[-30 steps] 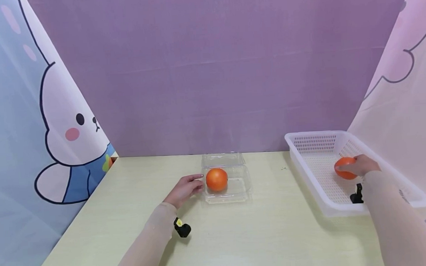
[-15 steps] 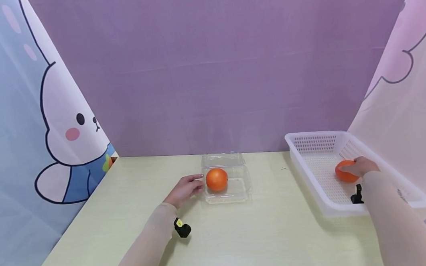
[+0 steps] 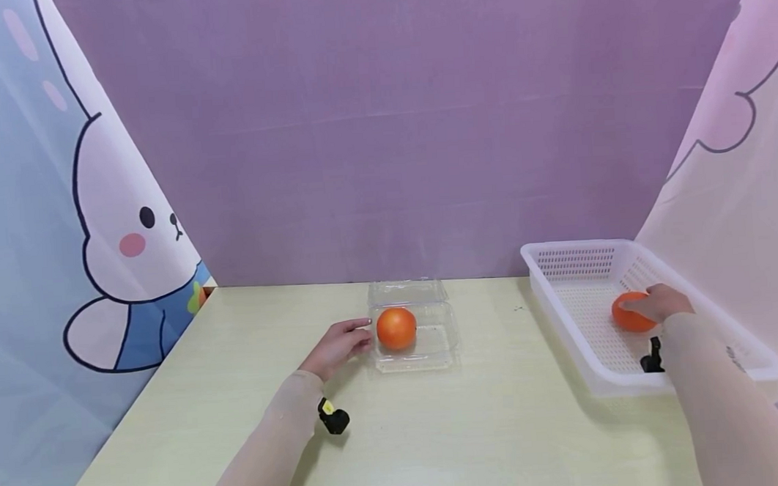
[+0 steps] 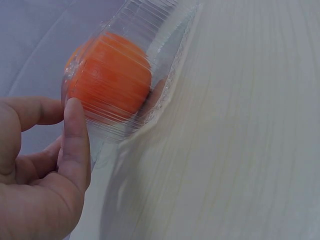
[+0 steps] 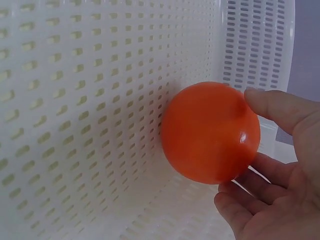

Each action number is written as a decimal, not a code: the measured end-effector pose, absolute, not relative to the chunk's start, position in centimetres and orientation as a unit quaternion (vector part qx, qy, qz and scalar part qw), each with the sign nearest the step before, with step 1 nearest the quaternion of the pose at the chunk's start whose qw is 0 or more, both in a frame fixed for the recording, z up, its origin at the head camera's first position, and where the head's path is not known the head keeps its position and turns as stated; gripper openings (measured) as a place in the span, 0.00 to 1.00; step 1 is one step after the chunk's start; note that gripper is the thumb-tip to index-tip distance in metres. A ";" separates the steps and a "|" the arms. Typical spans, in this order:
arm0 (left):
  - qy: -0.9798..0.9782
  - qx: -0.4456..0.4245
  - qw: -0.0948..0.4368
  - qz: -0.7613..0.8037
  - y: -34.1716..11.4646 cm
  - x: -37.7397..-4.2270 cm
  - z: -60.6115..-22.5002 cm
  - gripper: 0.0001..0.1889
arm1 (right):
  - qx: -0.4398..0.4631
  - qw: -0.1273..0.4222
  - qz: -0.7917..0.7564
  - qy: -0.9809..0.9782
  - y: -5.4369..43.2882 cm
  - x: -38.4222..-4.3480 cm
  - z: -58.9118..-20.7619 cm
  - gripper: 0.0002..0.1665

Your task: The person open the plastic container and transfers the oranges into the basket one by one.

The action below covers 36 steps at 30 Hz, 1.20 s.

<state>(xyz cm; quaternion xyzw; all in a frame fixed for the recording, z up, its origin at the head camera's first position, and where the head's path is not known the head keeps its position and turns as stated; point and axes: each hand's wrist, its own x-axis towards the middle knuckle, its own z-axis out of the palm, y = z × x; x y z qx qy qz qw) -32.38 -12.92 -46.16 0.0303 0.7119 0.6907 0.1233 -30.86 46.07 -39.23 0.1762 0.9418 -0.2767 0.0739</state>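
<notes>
My left hand (image 3: 337,347) pinches the left edge of a clear plastic clamshell box (image 3: 436,336) between thumb and forefinger. The box lies with its lid folded back, and one orange (image 3: 396,328) sits in its left part. Through the ribbed wall of the box, that orange (image 4: 112,77) shows close to the fingertips in the left wrist view. Over on the right, my right hand (image 3: 666,304) grips a second orange (image 3: 632,312) inside a white basket (image 3: 568,336). The right wrist view has the thumb on one side of this smooth orange (image 5: 210,132) and the other fingers beneath, right at the basket's perforated floor.
The basket's raised rim (image 3: 634,386) surrounds my right hand and wrist. A pale wooden table (image 3: 439,446) lies under everything. A purple cloth (image 3: 383,126) hangs behind it, with printed curtains (image 3: 20,255) at the sides. Small black cameras (image 3: 334,416) are worn on the wrists.
My right hand and the orange it holds have sunk slightly in the basket since the first frame, then stayed nearly still. The left hand and the box have not moved.
</notes>
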 end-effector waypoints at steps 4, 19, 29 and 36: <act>0.713 0.033 0.124 0.689 -12.9 -32.4 -46.2 0.23 | 0.162 0.068 -0.266 0.948 46.1 -30.9 -39.2 0.59; 0.710 0.033 0.129 0.692 -13.0 -32.5 -46.3 0.23 | 0.130 0.034 -0.251 0.959 45.6 -30.9 -38.4 0.55; 0.703 0.041 0.131 0.698 -13.0 -32.6 -46.3 0.23 | 0.103 0.041 -0.251 0.962 45.3 -30.7 -37.3 0.54; 0.702 0.043 0.131 0.699 -13.0 -32.6 -46.3 0.23 | 0.092 0.036 -0.256 0.962 45.0 -31.0 -36.8 0.56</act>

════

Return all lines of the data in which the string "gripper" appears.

### Answer section
Each action number is written as a decimal, not a code: the measured end-effector pose, absolute, not relative to the chunk's start, position in centimetres and orientation as a unit quaternion (vector part qx, qy, qz and scalar part qw), each with the sign nearest the step before, with step 1 nearest the quaternion of the pose at the chunk's start whose qw is 0 or more, both in a frame fixed for the recording, z up, its origin at the head camera's first position, and where the head's path is not known the head keeps its position and turns as stated; gripper openings (measured) as a place in the span, 0.00 to 1.00; step 1 is one step after the chunk's start; note that gripper is the thumb-tip to index-tip distance in metres. A ";" separates the steps and a "|" the arms. Typical spans, in this order:
  - gripper: 0.0001..0.1889
  - gripper: 0.0002..0.1665

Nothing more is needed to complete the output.